DIRECTIONS FOR THIS TASK
The complete listing should be restated word for word.

[DATASET EXCERPT Boundary: Start]

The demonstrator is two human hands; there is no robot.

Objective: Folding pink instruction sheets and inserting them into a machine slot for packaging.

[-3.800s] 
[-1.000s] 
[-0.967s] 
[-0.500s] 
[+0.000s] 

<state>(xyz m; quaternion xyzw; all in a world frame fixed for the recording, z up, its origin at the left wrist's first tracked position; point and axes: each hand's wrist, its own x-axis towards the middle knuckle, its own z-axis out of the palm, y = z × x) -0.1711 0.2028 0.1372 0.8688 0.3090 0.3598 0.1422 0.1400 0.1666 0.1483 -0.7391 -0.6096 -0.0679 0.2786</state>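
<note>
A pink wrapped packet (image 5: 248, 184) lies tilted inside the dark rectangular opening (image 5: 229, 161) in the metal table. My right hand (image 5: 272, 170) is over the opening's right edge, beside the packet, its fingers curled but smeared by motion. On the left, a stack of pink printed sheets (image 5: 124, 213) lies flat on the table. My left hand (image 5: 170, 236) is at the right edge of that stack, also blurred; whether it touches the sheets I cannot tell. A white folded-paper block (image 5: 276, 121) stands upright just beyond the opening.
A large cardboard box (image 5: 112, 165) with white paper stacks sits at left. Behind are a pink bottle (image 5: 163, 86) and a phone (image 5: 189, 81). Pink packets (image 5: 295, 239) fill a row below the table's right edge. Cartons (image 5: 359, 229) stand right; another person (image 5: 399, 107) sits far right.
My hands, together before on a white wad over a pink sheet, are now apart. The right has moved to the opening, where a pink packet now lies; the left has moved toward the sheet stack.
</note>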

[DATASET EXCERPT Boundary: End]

RESULT
The demonstrator is two human hands; there is no robot.

Objective: Folding pink instruction sheets and inserting them into a machine slot for packaging.

[-3.800s] 
[-1.000s] 
[-0.967s] 
[-0.500s] 
[+0.000s] 

<state>(xyz m; quaternion xyzw; all in a world frame fixed for the recording, z up, its origin at the left wrist's first tracked position; point and axes: each hand's wrist, its own x-axis towards the middle knuckle, its own z-axis out of the palm, y = z × x) -0.1711 0.2028 0.1372 0.8688 0.3090 0.3598 0.1422 0.1400 0.1666 0.1483 -0.7391 -0.6096 -0.0679 0.2786</state>
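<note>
A pink wrapped packet (image 5: 248, 184) lies tilted inside the dark rectangular opening (image 5: 229, 161) in the metal table. My right hand (image 5: 272, 170) is over the opening's right edge, beside the packet, its fingers curled but smeared by motion. On the left, a stack of pink printed sheets (image 5: 124, 213) lies flat on the table. My left hand (image 5: 170, 236) is at the right edge of that stack, also blurred; whether it touches the sheets I cannot tell. A white folded-paper block (image 5: 276, 121) stands upright just beyond the opening.
A large cardboard box (image 5: 112, 165) with white paper stacks sits at left. Behind are a pink bottle (image 5: 163, 86) and a phone (image 5: 189, 81). Pink packets (image 5: 295, 239) fill a row below the table's right edge. Cartons (image 5: 359, 229) stand right; another person (image 5: 399, 107) sits far right.
My hands, together before on a white wad over a pink sheet, are now apart. The right has moved to the opening, where a pink packet now lies; the left has moved toward the sheet stack.
</note>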

At this stage, the exercise is finished.